COMMENTS: When I read critics rave about Jeanne Dielman, I sometimes feel like I’m scanning reviews from the Bizarro World Times, dispatches from an alternate universe where up is down and audiences are enthralled by watching women shop for buttons and cook meatloaf for hours on end. (Vincent Canby’s claim that the frumped-up Delphine Seyrig “has never looked more beautiful” than in this film doesn’t help counter that impression that every review of the film was written on Opposite Day). It’s not that Akerman’s movie is a fraud or a failure. According to its experimental goal of exploring mundanity to its absolute limit, it’s a success, one that, for obvious reasons, other directors have rarely sought to repeat. But Jeanne Dielman is a formal exercise that no one other than a theoretician could love: we can’t bond with its affectless characters, its punishing three hour running time is a blunt weapon used to hammer home its hopeless message, and frankly, it’s just no fun. Watching this movie isn’t just taking your cultural vegetables, it’s gagging down a spoonful of cultural castor oil. Jeane Dielman‘s high artistic intent and ridiculous integrity of vision are too powerful to give the film a “beware” rating, but this is a movie that’s better read about than watched; heck, even Mlle. Dielman’s son would rather read than act in the movie. On its release the movie was adopted by feminists as a landmark statement on the crushing boredom of “women’s work,” but it’s not (and Akerman herself never claimed it was). That interpretation would require that the men and the working women in the movie—the son, the postal clerk, the waitress—were depicted as living lives of glamor compared to housefrau Jeanne. Rather, the film paints the entire adult world (or at least the “bourgeois” world) as morbidly dull: the only human beings shown enjoying any aspect of life in the film are children briefly seen running and playing in the street. The universal and almost unqualified praise for Akerman’s avant-garde oddity—which bludgeons the concept of “entertainment” with the same subtlety and affection as John Waters did for the concept of “taste” in Pink Flamingos—seems like it might make a great case study for a 20th century edition of “Extraordinary Aesthetic Delusions and the Madness of Critics.” For those who crave such things, a similar modern ennuiscape was sketched earlier, but with greater economy and magic, by Marco Ferreri in Dillinger is Dead.
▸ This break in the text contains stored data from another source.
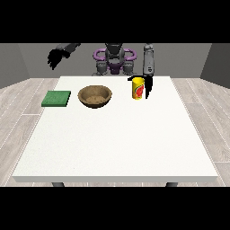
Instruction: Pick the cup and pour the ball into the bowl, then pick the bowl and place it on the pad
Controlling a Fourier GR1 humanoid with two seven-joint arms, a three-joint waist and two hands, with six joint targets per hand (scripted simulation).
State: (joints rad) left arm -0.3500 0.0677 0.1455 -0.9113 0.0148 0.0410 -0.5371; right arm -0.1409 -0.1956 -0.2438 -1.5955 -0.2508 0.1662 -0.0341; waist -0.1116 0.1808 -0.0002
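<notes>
white desk (117,143): three items are set along the far part. yellow cup (138,88), upright, right of centre; the ball cannot be seen. brown wooden bowl (95,96), just left of centre, apart from the cup. green pad (56,98), at the left edge. hand at the view's right (148,85): placed against the cup's side, fingers pointing down; closure cannot be told. hand at the view's left (55,57): raised clear of the desk, fingers hanging relaxed, nothing held.

Grey-and-black torso (114,60) with purple rings at the shoulders, grey forearms, black hands (55,57)
</notes>
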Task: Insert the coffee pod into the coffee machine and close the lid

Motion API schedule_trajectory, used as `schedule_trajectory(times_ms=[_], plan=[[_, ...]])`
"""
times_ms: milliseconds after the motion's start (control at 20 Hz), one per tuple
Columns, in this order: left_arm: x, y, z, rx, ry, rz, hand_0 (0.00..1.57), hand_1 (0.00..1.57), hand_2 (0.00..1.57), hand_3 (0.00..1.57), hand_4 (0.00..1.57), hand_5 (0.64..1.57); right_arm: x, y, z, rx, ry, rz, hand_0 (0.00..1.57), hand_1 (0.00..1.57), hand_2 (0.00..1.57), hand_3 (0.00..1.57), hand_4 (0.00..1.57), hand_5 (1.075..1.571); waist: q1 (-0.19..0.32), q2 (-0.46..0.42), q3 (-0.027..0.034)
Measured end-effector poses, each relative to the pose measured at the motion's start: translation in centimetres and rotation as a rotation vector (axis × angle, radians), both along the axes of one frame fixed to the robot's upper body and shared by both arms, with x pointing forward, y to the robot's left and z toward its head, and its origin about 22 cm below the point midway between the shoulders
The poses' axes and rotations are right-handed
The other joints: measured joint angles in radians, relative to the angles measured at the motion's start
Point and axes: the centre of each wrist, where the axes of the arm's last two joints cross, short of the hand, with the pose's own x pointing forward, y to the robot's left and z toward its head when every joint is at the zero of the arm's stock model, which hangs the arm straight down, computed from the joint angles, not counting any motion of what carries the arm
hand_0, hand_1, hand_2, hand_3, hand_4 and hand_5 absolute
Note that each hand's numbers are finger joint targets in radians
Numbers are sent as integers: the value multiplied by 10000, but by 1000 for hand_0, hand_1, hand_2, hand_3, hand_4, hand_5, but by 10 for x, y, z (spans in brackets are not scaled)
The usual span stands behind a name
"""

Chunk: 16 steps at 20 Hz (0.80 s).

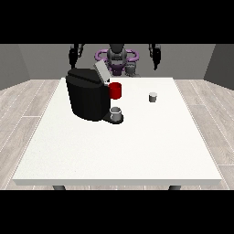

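Worktop (pixel 137 151), white and broad, fills the middle of the frame, with the robot small beyond its far edge at upper centre. On the worktop's left part stands a black coffee machine (pixel 87 98), its grey lid (pixel 101 72) tilted up and open at the top. A red part (pixel 115 90) juts from the machine's right side, and a small grey cup (pixel 116 114) stands on the machine's base just below it. The coffee pod (pixel 153 97), a small grey-white cylinder, stands upright on the worktop right of centre, well apart from the machine. The robot hand at the view's left (pixel 72 57) and the robot hand at the view's right (pixel 156 57) both hang at the upper part of the frame, behind the worktop's far edge, touching nothing; whether their fingers are spread or curled I cannot tell.
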Motion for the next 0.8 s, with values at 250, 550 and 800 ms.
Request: schedule_trajectory(times_ms=[250,550,800], plan=[[-4,10,-5,-190,-457,-338,0,0,0,0,320,1571,-3,-4,-8,295,229,-296,0,0,0,0,128,1571,219,41,-77],[-4,44,1,802,-675,-559,0,0,0,0,0,1571,-4,-4,-9,901,-566,-1547,0,0,0,0,145,1571,62,55,-100],[21,73,19,1428,-282,-341,0,0,0,0,0,1571,-1,10,-4,1205,-1232,-1476,0,0,0,0,158,1571,-376,494,-103]])
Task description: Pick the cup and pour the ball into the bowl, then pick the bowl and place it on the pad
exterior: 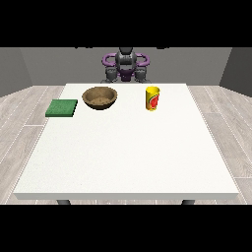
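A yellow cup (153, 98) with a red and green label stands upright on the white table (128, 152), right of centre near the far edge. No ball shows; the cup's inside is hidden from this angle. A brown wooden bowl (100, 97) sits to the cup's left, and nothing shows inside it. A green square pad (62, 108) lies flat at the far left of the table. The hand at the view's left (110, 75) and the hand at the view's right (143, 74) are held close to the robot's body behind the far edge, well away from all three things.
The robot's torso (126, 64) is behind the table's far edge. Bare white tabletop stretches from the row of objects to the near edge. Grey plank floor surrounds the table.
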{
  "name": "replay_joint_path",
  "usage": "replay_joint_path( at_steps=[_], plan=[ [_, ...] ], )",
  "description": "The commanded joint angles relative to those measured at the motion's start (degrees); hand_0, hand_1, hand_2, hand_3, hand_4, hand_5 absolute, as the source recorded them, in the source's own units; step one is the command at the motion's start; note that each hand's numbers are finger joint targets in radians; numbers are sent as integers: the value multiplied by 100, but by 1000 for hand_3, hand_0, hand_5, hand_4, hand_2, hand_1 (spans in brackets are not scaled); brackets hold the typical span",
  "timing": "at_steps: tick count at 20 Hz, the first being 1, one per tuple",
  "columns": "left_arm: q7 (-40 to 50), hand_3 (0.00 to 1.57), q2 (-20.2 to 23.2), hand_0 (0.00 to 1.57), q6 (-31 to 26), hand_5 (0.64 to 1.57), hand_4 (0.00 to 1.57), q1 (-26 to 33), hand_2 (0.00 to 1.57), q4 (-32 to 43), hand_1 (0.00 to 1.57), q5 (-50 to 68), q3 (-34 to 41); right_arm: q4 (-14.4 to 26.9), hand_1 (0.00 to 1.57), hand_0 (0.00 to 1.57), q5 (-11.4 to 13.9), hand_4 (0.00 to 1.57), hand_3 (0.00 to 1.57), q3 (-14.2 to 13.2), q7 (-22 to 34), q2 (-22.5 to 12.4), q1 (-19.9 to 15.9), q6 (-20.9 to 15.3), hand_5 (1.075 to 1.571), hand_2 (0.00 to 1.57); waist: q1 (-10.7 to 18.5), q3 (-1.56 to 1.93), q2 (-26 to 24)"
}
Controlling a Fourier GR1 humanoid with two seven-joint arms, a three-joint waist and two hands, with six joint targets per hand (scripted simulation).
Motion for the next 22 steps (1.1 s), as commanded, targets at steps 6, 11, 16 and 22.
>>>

After the marketing success of a line of toys based on Star Wars characters, figurines based on popular movies became huge sellers in the late 1970s and 1980s. Obviously not every toy company could afford to license a top-of-the-line property like Raiders of the Lost Ark, but the Jeanne Dielman, 23 Quai du Commerce, 1080 Bruxelles posable action figure was almost certainly the most ill-advised attempt to cash in on the fad. I can still hear the radio spots created to coincide with the movie’s 1983 U.S. release: “Your Jeanne Dielman action figure makes coffee, entertains ‘gentleman callers,’ eats in stony silence, or just sits and stares at the wall, just like international screen icon Delphine Seyrig! For extra authenticity, the molded plastic face is incapable of expression. WARNING: to avoid risk of catatonia, toy should not be played with for more than three hours at a setting. Potato peeler and scissors sold separately.”